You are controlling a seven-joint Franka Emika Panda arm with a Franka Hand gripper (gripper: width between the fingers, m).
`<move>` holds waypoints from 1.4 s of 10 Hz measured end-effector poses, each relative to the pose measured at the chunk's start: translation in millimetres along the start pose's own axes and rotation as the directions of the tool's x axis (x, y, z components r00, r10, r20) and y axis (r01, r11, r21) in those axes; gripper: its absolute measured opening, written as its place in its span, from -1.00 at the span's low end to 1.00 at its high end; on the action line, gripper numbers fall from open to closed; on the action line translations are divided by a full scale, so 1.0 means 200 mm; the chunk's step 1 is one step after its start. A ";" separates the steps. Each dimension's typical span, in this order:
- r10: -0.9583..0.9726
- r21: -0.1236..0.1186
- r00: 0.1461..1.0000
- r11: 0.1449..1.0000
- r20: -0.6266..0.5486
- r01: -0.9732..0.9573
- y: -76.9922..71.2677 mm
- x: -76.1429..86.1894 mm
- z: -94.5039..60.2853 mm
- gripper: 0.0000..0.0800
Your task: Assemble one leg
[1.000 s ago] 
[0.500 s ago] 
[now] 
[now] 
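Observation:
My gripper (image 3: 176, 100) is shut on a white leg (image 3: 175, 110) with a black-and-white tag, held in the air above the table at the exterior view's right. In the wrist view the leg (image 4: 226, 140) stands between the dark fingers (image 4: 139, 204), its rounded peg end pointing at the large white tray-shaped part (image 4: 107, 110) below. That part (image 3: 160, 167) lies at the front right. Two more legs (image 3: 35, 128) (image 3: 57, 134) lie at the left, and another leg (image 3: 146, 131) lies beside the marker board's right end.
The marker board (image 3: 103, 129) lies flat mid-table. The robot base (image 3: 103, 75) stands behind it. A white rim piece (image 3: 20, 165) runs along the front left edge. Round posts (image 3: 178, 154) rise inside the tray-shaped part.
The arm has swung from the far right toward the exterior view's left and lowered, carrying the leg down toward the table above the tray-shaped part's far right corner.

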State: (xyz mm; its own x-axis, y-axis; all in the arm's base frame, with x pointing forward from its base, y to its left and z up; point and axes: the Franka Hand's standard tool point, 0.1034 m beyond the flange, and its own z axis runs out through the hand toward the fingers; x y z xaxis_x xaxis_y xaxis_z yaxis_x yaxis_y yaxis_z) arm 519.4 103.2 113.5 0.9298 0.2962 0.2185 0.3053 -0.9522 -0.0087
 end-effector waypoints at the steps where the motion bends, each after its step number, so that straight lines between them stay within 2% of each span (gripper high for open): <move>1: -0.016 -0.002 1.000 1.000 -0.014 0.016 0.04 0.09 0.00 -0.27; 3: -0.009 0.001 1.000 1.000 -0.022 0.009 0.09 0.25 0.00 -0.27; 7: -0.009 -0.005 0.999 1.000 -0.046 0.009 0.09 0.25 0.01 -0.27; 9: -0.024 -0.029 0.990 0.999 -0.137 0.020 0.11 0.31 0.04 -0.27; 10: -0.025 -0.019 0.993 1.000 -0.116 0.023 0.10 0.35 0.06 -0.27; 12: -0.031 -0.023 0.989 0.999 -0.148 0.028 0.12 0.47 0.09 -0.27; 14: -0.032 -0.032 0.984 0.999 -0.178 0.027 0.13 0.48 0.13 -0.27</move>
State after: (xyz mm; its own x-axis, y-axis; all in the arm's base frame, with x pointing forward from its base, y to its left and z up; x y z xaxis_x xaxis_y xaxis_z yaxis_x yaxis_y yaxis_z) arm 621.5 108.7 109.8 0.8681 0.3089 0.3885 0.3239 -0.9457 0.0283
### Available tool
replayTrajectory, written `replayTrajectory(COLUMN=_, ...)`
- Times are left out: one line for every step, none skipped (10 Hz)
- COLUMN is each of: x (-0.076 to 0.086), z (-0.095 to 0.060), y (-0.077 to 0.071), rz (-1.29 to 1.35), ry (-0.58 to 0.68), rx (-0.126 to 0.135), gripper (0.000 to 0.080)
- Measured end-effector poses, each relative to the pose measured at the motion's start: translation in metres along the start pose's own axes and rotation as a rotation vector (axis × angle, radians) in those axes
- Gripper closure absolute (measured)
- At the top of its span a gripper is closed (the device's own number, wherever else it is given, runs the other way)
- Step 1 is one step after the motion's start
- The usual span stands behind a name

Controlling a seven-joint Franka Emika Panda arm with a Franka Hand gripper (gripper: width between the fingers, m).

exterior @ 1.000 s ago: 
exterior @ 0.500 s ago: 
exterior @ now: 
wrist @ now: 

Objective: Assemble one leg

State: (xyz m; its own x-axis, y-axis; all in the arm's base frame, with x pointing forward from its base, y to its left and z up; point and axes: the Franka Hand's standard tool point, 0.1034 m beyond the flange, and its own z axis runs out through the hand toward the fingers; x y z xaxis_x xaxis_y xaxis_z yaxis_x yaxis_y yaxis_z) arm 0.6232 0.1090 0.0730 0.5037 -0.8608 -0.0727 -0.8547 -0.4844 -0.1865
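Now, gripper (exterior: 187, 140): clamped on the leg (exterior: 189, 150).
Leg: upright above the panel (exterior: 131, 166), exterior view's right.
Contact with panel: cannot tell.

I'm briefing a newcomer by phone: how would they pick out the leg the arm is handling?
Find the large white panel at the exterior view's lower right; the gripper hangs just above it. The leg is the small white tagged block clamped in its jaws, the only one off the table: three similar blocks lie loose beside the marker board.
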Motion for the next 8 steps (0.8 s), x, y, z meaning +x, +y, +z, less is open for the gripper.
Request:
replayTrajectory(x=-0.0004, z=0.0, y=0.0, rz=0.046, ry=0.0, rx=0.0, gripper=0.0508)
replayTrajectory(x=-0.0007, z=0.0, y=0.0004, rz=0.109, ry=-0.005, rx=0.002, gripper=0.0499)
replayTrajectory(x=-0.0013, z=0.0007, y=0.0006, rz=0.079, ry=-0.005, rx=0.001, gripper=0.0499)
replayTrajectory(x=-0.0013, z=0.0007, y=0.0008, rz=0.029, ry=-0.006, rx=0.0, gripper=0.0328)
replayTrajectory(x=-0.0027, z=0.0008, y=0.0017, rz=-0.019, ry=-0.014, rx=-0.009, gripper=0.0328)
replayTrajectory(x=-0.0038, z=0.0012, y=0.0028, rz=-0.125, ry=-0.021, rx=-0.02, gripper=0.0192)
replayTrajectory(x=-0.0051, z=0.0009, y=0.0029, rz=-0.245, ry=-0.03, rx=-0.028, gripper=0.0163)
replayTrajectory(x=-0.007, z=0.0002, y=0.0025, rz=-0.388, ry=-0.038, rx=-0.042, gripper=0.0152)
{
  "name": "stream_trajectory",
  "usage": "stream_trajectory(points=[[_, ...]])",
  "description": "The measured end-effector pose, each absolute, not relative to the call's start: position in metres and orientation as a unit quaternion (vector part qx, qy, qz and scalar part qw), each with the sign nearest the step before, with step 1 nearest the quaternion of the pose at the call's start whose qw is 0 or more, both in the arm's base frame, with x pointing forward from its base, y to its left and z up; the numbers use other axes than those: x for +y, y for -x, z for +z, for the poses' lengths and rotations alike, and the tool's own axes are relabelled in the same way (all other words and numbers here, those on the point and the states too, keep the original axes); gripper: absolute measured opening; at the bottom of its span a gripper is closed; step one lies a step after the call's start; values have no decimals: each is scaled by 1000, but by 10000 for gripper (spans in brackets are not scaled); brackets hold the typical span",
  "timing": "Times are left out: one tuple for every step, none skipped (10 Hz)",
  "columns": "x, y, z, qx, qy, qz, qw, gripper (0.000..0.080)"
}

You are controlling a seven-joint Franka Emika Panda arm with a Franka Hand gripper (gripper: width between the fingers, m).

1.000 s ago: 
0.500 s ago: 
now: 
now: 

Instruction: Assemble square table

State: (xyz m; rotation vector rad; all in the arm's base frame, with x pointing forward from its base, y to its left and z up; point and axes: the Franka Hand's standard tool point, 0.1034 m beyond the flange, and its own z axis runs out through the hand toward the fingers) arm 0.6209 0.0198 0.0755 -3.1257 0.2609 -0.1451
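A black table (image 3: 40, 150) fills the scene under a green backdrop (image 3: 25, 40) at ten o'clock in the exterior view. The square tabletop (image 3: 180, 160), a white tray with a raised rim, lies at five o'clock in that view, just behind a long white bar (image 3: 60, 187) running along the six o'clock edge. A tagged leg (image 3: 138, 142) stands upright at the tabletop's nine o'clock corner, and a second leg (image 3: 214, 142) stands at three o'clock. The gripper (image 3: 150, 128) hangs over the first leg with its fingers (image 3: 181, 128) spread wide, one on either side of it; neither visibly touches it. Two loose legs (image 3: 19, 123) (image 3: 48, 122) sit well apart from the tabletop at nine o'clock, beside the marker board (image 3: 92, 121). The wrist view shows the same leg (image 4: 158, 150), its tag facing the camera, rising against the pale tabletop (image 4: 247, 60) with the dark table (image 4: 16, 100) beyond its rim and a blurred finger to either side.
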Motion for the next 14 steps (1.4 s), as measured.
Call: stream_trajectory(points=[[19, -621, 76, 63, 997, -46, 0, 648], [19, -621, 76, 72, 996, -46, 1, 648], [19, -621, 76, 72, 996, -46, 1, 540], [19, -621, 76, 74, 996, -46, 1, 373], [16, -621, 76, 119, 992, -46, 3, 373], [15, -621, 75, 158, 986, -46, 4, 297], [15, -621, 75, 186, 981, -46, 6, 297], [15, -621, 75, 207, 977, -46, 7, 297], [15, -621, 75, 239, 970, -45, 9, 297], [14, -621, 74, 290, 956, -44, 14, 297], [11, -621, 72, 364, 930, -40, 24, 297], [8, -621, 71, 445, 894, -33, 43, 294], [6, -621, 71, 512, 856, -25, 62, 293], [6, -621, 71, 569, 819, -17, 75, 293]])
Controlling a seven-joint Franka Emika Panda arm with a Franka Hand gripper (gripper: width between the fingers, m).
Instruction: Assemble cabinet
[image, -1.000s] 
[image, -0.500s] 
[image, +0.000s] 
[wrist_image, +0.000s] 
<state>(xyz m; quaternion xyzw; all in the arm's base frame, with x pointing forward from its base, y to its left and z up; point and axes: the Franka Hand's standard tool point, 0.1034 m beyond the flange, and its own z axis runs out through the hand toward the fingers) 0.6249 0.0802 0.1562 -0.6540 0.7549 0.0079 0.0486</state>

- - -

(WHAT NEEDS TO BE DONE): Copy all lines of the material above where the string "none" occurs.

(EXERCISE SOLUTION):
- Times are left out: one line for every step, none skipped (10 Hz)
  "timing": "Times are left out: one tuple for every step, none skipped (10 Hz)",

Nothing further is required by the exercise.